Exercise –
Up to and including the line with "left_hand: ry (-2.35", output the records exactly as they appear.
######
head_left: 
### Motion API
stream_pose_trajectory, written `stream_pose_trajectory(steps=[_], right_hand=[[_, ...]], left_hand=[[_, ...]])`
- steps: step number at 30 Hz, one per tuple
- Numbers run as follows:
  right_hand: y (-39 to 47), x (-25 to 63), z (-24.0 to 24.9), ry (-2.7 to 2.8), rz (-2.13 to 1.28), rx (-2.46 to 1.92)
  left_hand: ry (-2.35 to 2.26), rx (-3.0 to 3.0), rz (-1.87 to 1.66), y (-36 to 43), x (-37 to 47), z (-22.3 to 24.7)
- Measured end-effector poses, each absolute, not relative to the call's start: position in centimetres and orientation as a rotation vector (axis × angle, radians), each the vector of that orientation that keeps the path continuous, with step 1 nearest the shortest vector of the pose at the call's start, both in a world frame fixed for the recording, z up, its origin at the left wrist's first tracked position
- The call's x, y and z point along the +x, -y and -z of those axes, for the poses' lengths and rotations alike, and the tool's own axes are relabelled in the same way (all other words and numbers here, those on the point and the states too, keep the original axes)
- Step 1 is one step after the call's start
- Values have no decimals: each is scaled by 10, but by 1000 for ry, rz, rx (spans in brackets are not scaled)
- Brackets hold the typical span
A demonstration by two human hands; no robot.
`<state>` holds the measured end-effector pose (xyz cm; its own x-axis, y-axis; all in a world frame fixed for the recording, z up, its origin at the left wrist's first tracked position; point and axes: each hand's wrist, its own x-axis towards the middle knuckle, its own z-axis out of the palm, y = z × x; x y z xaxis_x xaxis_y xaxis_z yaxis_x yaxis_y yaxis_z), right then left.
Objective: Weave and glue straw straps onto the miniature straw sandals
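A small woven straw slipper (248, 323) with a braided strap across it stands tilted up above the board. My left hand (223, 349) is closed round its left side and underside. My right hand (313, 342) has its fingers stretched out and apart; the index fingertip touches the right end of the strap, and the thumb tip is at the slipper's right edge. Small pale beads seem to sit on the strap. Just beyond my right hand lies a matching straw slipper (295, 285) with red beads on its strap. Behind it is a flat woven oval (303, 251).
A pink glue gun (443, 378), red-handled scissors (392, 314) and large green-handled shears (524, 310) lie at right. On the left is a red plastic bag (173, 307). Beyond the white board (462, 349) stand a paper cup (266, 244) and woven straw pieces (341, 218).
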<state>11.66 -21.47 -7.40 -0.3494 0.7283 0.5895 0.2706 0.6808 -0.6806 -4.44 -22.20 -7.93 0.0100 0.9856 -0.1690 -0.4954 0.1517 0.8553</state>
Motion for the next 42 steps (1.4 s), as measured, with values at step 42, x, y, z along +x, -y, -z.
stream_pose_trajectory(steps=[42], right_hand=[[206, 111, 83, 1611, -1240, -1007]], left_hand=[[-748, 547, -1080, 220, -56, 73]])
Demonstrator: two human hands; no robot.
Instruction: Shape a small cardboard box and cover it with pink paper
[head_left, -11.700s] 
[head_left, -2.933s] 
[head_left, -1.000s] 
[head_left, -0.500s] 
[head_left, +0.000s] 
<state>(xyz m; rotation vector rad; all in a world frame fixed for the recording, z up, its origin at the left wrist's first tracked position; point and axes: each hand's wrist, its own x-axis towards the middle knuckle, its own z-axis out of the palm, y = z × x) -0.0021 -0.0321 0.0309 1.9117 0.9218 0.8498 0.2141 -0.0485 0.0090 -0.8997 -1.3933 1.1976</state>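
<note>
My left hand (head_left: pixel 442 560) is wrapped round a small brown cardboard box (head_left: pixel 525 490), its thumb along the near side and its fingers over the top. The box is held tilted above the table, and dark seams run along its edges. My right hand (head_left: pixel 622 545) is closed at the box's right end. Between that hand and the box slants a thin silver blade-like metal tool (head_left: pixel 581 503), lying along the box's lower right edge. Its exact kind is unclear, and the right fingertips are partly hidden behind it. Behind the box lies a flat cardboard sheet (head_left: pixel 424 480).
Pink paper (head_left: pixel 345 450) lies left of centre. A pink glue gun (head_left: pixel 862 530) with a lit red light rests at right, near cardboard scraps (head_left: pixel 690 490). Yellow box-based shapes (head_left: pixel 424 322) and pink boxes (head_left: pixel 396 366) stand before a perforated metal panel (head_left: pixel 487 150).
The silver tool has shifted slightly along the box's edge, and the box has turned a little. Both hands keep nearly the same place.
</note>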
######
Exercise answer –
head_left: 
### Motion API
stream_pose_trajectory, written `stream_pose_trajectory(steps=[_], right_hand=[[_, ...]], left_hand=[[_, ...]])`
- steps: step number at 30 Hz, one per tuple
- Numbers run as follows:
  right_hand: y (-39 to 47), x (-25 to 63), z (-24.0 to 24.9), ry (-2.7 to 2.8), rz (-2.13 to 1.28), rx (-2.46 to 1.92)
  left_hand: ry (-2.35 to 2.26), rx (-3.0 to 3.0), rz (-1.87 to 1.66), y (-36 to 43), x (-37 to 47), z (-22.3 to 24.7)

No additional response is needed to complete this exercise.